Orsini, author of the acclaimed 2002 work The Hindi Public Sphere 1920–1940: Language and Literature in the Age of Nationalism and several other landmark studies, had arrived in Delhi from Hong Kong after attending an academic conference in China. She had planned to visit friends during her stay and had last travelled to India in October 2024. Speaking to The Wire from Delhi airport, Orsini said that no explanation was provided. “I am being deported. That is all I know,” she said.
A resident of London, she was told to make her own arrangements to return home.
Orsini, an undergraduate in Hindi from Venice University in Italy, studied in New Delhi at the Central Institute of Hindi and Jawaharlal Nehru University. She completed her PhD at SOAS, which is part of the University of London. Her works include East of Delhi: Multilingual Literary Culture and World Literature, Print and Pleasure: Popular Literature and Entertaining Fictions in Colonial North India, and The Hindi Public Sphere 1920–1940: Language and Literature in the Age of Nationalism.
Orsini is the fourth foreign scholar with a valid visa to be denied entry into India in recent years. In March 2022, Britain-based anthropologist Filippo Osella was stopped at Thiruvananthapuram airport and deported without explanation. That same year, British architecture professor Lindsay Bremner was also deported.

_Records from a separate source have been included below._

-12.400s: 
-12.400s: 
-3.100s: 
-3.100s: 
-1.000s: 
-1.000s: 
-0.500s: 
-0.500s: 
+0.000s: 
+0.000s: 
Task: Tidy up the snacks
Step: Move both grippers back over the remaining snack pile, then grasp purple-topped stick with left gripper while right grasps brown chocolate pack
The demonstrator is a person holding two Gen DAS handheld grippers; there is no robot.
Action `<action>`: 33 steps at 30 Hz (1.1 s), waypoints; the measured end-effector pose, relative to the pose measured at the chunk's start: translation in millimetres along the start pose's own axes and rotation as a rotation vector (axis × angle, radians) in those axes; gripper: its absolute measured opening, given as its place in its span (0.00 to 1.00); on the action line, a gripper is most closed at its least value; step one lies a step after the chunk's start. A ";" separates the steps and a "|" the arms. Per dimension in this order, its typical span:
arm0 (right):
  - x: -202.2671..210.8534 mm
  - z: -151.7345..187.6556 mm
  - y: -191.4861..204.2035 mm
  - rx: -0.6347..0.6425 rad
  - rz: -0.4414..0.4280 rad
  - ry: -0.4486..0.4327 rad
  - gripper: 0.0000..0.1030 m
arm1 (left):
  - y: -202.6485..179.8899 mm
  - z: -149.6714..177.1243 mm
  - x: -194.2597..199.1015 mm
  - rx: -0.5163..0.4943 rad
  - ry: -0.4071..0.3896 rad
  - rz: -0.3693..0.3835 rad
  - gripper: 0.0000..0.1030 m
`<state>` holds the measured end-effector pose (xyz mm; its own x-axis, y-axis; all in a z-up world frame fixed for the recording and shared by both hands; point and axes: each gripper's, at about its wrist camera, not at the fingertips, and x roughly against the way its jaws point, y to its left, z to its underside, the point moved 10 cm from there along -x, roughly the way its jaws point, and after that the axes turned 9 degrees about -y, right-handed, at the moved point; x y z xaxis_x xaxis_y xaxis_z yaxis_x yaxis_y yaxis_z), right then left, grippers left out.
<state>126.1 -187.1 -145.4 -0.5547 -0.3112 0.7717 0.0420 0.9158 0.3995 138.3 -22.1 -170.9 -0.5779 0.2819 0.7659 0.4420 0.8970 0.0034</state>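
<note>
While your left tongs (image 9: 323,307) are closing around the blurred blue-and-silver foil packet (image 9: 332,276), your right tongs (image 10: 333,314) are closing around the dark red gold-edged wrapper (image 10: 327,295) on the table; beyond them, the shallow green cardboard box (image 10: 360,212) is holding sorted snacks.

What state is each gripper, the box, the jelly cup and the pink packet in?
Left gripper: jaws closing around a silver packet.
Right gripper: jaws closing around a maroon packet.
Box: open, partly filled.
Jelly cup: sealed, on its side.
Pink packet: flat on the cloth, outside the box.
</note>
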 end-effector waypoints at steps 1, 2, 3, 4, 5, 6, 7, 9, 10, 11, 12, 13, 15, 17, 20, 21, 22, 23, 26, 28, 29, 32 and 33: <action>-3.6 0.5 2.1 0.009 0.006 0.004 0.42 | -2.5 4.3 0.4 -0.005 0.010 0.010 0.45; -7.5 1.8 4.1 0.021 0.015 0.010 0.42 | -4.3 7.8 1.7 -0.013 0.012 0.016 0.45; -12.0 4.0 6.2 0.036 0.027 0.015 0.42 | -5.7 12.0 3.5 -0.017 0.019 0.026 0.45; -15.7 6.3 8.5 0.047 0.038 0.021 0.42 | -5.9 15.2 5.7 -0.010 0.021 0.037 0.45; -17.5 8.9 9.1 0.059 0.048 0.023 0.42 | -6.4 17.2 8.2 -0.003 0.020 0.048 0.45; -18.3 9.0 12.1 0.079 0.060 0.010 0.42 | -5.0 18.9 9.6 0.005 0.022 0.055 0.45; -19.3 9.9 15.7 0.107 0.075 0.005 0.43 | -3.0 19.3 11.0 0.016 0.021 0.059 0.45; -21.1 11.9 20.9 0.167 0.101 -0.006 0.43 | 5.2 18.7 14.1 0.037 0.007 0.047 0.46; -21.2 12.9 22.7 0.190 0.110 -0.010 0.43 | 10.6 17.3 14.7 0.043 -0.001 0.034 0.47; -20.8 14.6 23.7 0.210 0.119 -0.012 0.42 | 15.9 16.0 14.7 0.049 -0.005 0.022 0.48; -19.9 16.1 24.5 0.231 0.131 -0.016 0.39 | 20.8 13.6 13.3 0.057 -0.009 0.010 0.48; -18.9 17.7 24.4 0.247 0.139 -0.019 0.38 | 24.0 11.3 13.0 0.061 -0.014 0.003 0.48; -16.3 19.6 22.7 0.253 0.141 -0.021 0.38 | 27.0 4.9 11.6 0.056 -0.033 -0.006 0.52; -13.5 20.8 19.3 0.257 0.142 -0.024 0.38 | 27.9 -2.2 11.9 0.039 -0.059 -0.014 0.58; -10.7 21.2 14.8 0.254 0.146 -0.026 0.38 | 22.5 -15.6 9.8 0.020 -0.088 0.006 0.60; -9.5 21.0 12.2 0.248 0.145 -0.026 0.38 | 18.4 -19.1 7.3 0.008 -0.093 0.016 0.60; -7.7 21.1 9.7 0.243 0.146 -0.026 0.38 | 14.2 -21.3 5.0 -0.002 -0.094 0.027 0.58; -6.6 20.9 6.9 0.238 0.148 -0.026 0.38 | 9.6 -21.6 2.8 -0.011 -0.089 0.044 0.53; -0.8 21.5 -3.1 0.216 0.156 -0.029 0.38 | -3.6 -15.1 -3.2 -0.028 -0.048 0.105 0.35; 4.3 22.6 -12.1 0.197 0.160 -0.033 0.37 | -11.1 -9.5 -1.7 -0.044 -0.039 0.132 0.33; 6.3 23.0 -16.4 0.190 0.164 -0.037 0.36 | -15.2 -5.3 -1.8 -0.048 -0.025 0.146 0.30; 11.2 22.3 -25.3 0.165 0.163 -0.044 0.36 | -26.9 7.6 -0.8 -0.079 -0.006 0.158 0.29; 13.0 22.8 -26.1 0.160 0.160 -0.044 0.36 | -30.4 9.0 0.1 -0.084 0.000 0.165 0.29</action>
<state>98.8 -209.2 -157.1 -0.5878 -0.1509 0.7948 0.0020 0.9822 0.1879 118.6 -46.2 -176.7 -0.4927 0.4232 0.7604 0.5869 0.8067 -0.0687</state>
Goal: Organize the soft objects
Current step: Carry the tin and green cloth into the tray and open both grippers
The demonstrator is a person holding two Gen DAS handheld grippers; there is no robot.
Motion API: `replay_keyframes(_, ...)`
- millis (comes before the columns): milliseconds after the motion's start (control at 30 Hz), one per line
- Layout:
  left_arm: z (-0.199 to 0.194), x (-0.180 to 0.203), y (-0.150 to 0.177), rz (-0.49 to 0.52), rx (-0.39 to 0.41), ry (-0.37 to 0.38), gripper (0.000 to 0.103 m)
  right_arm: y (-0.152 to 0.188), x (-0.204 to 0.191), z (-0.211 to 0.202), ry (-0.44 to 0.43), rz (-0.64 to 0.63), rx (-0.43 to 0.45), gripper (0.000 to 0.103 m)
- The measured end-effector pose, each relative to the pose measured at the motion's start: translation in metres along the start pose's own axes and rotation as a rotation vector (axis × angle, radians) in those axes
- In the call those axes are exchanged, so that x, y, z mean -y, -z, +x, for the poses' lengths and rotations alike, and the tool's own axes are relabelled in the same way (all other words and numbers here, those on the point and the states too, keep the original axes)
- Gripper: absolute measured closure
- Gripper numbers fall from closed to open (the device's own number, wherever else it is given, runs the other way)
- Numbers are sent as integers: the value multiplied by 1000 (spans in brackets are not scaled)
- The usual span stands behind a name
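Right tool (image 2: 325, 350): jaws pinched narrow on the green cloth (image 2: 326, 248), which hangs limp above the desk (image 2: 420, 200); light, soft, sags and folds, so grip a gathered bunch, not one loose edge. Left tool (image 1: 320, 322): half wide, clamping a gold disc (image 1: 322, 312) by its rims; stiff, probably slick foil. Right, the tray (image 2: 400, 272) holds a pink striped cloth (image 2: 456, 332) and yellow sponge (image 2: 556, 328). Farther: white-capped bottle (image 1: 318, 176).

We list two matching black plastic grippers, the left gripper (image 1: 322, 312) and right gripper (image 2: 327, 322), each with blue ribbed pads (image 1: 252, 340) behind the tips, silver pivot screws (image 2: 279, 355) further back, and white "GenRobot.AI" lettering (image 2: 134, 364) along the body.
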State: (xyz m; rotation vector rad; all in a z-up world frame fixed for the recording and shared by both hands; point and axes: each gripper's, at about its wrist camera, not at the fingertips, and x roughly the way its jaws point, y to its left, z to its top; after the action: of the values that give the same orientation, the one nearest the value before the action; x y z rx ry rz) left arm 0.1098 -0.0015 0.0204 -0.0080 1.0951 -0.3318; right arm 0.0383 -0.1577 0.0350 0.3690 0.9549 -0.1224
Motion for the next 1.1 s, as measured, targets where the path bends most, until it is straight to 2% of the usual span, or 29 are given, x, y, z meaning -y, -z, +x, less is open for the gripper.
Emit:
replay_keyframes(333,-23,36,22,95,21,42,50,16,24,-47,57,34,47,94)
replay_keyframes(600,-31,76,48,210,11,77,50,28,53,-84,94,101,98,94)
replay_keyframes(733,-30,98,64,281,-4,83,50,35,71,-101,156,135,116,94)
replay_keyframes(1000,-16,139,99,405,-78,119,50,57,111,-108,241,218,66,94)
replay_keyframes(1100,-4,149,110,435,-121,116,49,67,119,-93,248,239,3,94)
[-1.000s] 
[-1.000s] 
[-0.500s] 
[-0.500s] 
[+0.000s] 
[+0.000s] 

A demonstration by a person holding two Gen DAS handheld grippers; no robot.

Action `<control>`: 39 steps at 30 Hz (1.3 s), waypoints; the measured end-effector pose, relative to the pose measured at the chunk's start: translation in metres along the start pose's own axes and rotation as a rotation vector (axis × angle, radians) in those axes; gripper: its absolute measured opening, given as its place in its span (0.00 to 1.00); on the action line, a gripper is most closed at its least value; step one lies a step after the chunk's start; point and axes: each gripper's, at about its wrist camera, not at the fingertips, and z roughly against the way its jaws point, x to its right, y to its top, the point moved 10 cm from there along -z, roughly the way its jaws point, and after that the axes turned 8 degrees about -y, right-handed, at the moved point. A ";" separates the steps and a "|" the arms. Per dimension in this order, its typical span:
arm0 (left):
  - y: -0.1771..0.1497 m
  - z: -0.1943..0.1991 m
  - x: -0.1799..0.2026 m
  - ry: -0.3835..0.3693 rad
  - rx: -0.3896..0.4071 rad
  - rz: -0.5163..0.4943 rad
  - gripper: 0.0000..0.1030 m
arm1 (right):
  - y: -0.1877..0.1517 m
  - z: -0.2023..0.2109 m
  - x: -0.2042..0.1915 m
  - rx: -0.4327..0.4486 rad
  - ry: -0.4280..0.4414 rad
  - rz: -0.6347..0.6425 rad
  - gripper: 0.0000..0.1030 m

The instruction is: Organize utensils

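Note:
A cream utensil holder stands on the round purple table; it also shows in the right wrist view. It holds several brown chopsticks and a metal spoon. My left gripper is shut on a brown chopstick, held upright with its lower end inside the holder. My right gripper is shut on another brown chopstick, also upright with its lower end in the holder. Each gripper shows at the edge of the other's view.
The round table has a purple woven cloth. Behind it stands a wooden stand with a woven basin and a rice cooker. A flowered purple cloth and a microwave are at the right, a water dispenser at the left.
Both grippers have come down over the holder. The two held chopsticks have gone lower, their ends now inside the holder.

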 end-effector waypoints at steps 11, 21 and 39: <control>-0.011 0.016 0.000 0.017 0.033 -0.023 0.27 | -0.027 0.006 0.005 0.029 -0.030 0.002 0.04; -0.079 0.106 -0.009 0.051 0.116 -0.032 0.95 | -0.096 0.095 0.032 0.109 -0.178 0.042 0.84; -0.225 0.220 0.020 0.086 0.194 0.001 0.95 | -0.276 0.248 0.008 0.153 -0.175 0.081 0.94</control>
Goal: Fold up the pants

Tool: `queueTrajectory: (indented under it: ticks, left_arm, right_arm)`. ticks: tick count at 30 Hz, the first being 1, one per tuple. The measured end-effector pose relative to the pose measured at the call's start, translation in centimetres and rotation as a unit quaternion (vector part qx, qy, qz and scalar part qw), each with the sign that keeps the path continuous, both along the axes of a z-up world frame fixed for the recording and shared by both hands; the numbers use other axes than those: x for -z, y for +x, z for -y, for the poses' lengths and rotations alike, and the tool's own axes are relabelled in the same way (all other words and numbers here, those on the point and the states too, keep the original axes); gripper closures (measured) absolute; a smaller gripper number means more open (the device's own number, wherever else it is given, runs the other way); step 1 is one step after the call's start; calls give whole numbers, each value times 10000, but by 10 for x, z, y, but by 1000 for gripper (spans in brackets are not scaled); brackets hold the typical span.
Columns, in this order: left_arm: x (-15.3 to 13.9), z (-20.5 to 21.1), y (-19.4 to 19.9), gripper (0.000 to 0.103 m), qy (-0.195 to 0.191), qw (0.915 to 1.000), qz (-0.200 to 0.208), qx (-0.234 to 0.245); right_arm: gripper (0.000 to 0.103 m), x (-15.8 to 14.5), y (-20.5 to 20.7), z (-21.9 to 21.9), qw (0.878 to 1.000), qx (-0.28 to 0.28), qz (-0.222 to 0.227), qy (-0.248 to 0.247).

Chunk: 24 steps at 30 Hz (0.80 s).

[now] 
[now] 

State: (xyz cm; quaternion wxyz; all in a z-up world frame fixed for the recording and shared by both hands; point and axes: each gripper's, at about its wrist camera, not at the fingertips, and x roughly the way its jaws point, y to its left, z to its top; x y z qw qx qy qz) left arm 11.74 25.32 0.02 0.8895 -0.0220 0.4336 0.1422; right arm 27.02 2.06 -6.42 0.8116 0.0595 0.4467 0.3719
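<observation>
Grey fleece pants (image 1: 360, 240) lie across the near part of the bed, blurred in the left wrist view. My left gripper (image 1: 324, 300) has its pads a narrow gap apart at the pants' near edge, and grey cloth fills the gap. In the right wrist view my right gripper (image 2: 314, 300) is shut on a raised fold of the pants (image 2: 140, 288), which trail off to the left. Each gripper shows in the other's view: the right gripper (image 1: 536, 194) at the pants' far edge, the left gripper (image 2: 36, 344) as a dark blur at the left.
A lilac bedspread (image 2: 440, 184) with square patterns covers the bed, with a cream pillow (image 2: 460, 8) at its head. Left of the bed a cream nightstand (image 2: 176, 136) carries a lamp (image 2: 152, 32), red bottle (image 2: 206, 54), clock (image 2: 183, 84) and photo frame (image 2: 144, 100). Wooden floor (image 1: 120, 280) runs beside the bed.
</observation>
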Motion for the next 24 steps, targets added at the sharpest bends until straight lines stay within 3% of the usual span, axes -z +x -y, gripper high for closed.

In 2024, UK-based Kashmiri academic Nitasha Kaul was denied entry at Bengaluru airport despite being invited to a Karnataka government conference, and her OCI card was later cancelled. The government also revoked the OCI status of Sweden-based academic Ashok Swain, a critic of the BJP, though he later secured relief from the Delhi High Court.
While the number of such cases remains limited, the apparent arbitrariness of these deportations has caused deep concern in academic circles.
Reacting to Orsini’s deportation, historian Ramachandra Guha said it is a “mark of a government that is insecure, paranoid and even stupid.” He wrote on X: “Professor Francesca Orsini is a great scholar of Indian literature, whose work has richly illuminated our understanding of our own cultural heritage. To deport her without reason is the mark of a government that is insecure, paranoid and even stupid.”
Apoorvanand, professor of Hindi at Delhi University, called the move “shocking” and a “direct attack on scholarship.” “Shocking that Francesca Orsini, a friend and renowned scholar of Hindi has been stopped from entering India despite valid papers. Her visits to India have been entirely for scholarly purposes. This is a direct attack on scholarship,” he said.
Historian and novelist Mukul Kesavan said the action reflected the Modi government’s “visceral hostility” to “scholars and scholarship.” He wrote on X: “The visceral hostility of the NDA government to scholars and scholarship is something to behold. A government ideologically committed to Hindi has banned Francesca Orsini. You can’t make this up.”
In February, Indian-origin anti-caste activist Kshama Sawant alleged that the Indian government had denied her an emergency visa thrice to visit her ailing mother in Bengaluru, claiming that her name was on a “reject list.” The United States-based activist also claimed that officials had refused to give her an explanation for the rejection.
Sawant, who served on the Seattle City Council from 2013 to 2023, is known for her outspoken positions on caste and citizenship issues. In 2020, she introduced a resolution in the Seattle City Council against India’s Citizenship Amendment Act (CAA) and the National Register of Citizens (NRC), which was passed that February. In 2023, Seattle became the first US city to ban caste-based discrimination following a resolution moved by Sawant. She alleged that these actions were the reasons behind her visa being rejected.
The deportation of Orsini and the denial of visas to other critics and scholars come amid growing global concern over shrinking academic freedom and increasing restrictions on free expression in Indian universities.